It’s hard to remember how they met each other with their coming from such differing places.
The Buddha from a Bay Area factory tooled to mass produce exotic oriental plaster sculptures for visitors to San Francisco’s Chinatown. In fact, He wasn’t a Buddha at all, but was a facsimile of Hotei, a Chinese god of prosperity and good cheer. Somewhere down the line of American capitalist imperialism, Hotei had lost his street cred and his identity for the convenience of consumers, as had every other overweight Chinese deity as all were referred to as Buddhas. And for the convenience of us and our need for a pretty alliterate title, we’ll refer to him as a Buddha as well.

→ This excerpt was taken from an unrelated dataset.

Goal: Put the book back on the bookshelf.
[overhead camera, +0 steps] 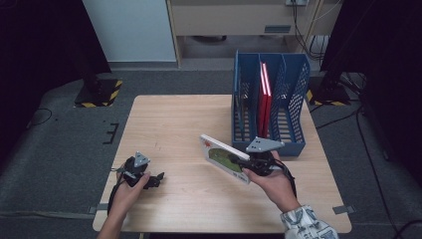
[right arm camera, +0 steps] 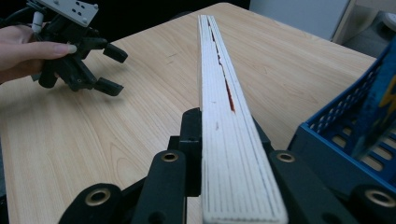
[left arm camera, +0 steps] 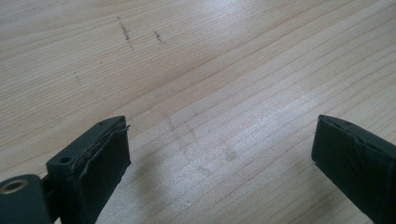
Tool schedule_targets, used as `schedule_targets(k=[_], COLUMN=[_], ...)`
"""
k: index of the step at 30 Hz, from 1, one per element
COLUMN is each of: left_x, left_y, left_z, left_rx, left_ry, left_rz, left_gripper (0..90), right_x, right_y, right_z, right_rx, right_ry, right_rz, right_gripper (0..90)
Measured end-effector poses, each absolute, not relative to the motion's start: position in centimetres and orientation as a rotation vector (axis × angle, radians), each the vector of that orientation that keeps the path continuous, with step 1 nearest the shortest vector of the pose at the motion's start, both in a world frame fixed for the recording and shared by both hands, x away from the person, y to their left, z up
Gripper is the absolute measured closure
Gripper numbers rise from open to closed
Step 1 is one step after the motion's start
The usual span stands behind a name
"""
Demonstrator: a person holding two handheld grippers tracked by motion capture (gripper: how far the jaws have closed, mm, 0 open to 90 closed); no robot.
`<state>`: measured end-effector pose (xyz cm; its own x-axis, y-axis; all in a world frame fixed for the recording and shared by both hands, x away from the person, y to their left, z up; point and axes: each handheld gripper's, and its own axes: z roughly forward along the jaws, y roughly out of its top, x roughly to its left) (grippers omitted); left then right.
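Note:
A white-edged book with a green picture on its cover [overhead camera: 223, 158] hangs tilted above the table's middle, and my right gripper [overhead camera: 239, 162] is shut on its near end. In the right gripper view the book's page edge [right arm camera: 219, 84] runs away between the two black jaws of my right gripper [right arm camera: 224, 122]. My left gripper [overhead camera: 157, 179] rests low at the table's front left, held by a hand. Its jaws stand wide apart over bare wood, with nothing between the pads [left arm camera: 109, 154]. The right gripper view shows that left gripper [right arm camera: 113, 70] open as well.
A blue slotted file rack [overhead camera: 292, 94] stands at the table's back right with red books [overhead camera: 264, 94] upright in a middle slot; its near corner [right arm camera: 345, 140] is close beside my right gripper. The wooden table [overhead camera: 174, 124] has dark floor around it.

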<state>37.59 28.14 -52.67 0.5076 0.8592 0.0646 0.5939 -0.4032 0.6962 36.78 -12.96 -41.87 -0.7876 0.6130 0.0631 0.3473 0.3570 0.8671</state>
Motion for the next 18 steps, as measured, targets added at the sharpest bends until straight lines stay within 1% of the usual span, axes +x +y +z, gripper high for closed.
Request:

Did he start out as white or gold? The keeper’s memory, now feeble, can no longer see the Buddha perched amid the cacophony of dragons and Quan Yins (often called a geisha by the same misinformed consumers). The Keeper had painted the Buddha immediately upon taking him home, mimicking the patina of that famous bronze boar sitting just outside the Villa Borghese in Florence , Italy. His belly glossy gold from pretended rubbings by million greedily wishing fingers while the rest of him receded into the darkness of faux oxidation.

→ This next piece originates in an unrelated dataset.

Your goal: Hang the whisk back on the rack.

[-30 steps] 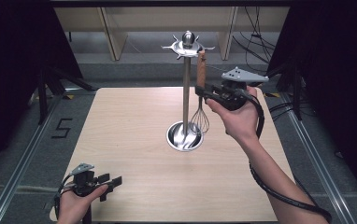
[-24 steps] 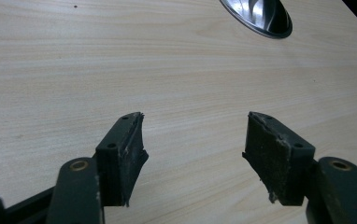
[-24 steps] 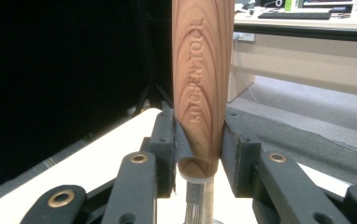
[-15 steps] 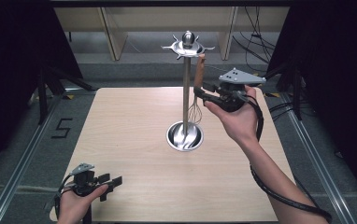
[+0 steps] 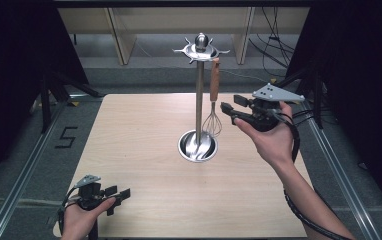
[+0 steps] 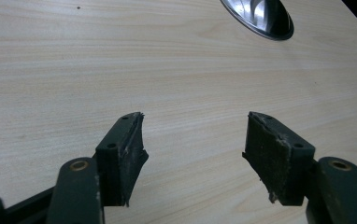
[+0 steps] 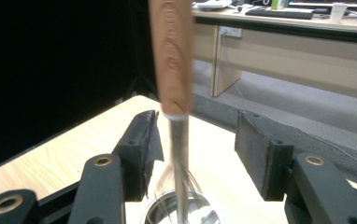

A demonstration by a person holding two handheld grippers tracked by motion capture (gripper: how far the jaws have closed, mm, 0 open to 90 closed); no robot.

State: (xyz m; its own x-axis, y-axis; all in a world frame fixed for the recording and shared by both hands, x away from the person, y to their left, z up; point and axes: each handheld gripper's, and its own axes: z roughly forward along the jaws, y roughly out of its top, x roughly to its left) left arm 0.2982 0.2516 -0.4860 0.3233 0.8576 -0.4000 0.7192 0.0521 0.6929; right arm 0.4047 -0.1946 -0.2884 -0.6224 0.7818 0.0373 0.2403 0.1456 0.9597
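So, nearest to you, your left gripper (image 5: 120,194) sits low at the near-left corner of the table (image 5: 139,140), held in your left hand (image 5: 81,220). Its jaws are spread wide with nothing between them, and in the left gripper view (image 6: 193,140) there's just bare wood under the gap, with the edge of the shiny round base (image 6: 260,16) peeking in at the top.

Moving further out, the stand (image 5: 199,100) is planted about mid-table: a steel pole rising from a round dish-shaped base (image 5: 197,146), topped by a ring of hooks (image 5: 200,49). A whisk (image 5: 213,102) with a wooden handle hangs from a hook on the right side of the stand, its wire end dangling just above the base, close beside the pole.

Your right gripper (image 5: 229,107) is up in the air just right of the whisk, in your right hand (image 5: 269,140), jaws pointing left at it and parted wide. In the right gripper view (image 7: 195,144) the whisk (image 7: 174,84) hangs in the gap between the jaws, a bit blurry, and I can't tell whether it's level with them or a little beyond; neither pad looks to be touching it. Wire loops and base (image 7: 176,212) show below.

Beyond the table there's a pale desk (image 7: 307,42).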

The Bass had been painted as well. She hadn’t always been blue. And, she hadn’t always been hanging on the wall either. One spring day as the sun had probed her Ozark mountain lake with its warmth and her fecund belly full of millions of possible basses, the Bass had been ripped out of her comfortable lair, a victim of a combination of her own voracity and hunger and the despotic choice of just the right jitterbug plug by some air breathing fisherman. And once plucked, she had been photographed and awarded posthumous prizes, gladly taken in proxy by her plucker, for her beauty and size and perfection. Then plopped in plaster (from the Bay Area? Not likely), cast by a master taxidermist and presented back to her Plucker, whose home life showed him more a fucker, in the worst terms that that word entails.
The trophy Bass was left to the trophy wife in a bitter divorce proceeding and proceeded to collect a trophy amount of dust in a decidedly untrophy-like garage in northern Missouri. Years later, the once plucker’s wife gave the Bass away to the Buddha’s keeper in exchange for undisclosed kindnesses.
In the interim, between the Buddha’s purchase and the Bass’s presentation, the Buddha had spent quite a few years in a tiny corner of a succession of the keeper’s gardens, first, in the temperate California sun and then in the wildly fluctuating weather of the Missouri mid-west. He had seen the seasons come and go, Birds flying and fireflies. He had smilingly listened to the summer hum of cicadas and the howl of biting winter winds. Through it all, he had never wavered in his optimism with his arms, perpetually upturned, offering solace and joy to all and every.
The Bass, painted a blue mottled version of her natural mottled olive by the Keeper, was an indoor ornament instead. From her perch on the wall of the Keeper’s palace, filled with smells of turpentine and linseed oil, she could peek at the welcoming Buddha when the door was open to the garden. His smile was just as enticing, in a much less hungry way, than the jitterbug plug of her demise. She felt an inevitable kinship with the Buddha through these glimpses whether it was through painting or ornamentalism or the Keeper’s company. And the adventure had not yet begun.